Americans To Congress: Cut The Deficit, But Not Our Entitlements
Once again, we have proof that when it comes to fiscal matters the American people are rather schizophrenic:
Americans want Congress to bring down a federal budget deficit that many believe is “dangerously out of control,” only under two conditions: minimize the pain and make the rich pay.
The public wants Congress to keep its hands off entitlements such as Medicare, Medicaid and Social Security, a Bloomberg National Poll shows. They oppose cuts in most other major domestic programs and defense. They want to maintain subsidies for farmers and tax breaks like the mortgage-interest deduction. And they’re against an increase in the gasoline tax.
That aversion to sacrifice is at odds with a spate of recent studies, including one by President Barack Obama’s debt panel, that say reductions in Medicare, Social Security, military and other spending are necessary to curb a deficit that totaled $1.29 trillion in the fiscal year ended Sept. 30, or 9 percent of the gross domestic product.
“The idea that we can solve our structural-deficit problems merely by asking more of the well-off is totally unrealistic,” said David Walker, who was U.S. comptroller general from 1998 to 2008 and now leads a group advocating against deficits. “The math simply doesn’t work.”
According to the Dec. 4-7 poll, taken days after Obama’s commission sounded an alarm over the nation’s “unsustainable fiscal path,” the public still believes it’s more important to “minimize sacrifice” than to take “bold and fast” action to pare the $13.7 trillion national debt.

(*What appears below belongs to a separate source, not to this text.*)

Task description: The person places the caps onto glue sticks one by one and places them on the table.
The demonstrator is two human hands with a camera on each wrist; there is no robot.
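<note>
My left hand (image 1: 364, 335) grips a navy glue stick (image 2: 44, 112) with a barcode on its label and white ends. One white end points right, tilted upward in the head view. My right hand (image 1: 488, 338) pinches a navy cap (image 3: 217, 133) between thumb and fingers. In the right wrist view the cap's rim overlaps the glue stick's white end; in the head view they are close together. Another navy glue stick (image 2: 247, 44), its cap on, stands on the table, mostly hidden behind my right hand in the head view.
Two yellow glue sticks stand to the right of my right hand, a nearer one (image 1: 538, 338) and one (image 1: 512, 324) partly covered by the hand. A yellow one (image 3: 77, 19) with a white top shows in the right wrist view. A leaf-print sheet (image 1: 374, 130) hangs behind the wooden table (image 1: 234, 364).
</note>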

This is why I don’t think we’re going to really tackle our fiscal and economic problems until we actually reach the crisis point.
This really defines the legacy of Ronald Reagan. He is the one responsible for convincing half of the electorate that the way to balance a budget is to cut taxes. Cut taxes, and government revenues will actually go up, thereby allowing us to pay for all the spending that we want.
In a rational world, the fact that Reagan went on to triple the national debt should have stood as a definitive refutation of this notion. We might have expected a rejection of Reaganism and a return, on the Republican side, to the older, more mainstream fiscal conservatism that also wanted small government, but recognized that you had to pay for whatever size government you have.
But we don’t live in a rational world. Reagan had electoral success, and developed a cult following on the right – and like any cult, hero-worship, and a total unwillingness to critically assess the leader has been a central feature of that.
Oddly enough, the Democrats, for all their sin, have been the responsible ones over the past generation. They tend to favor having government do a lot, and thus a lot of spending, but they generally are willing to pay the price by also standing for sufficient taxation to pay for it.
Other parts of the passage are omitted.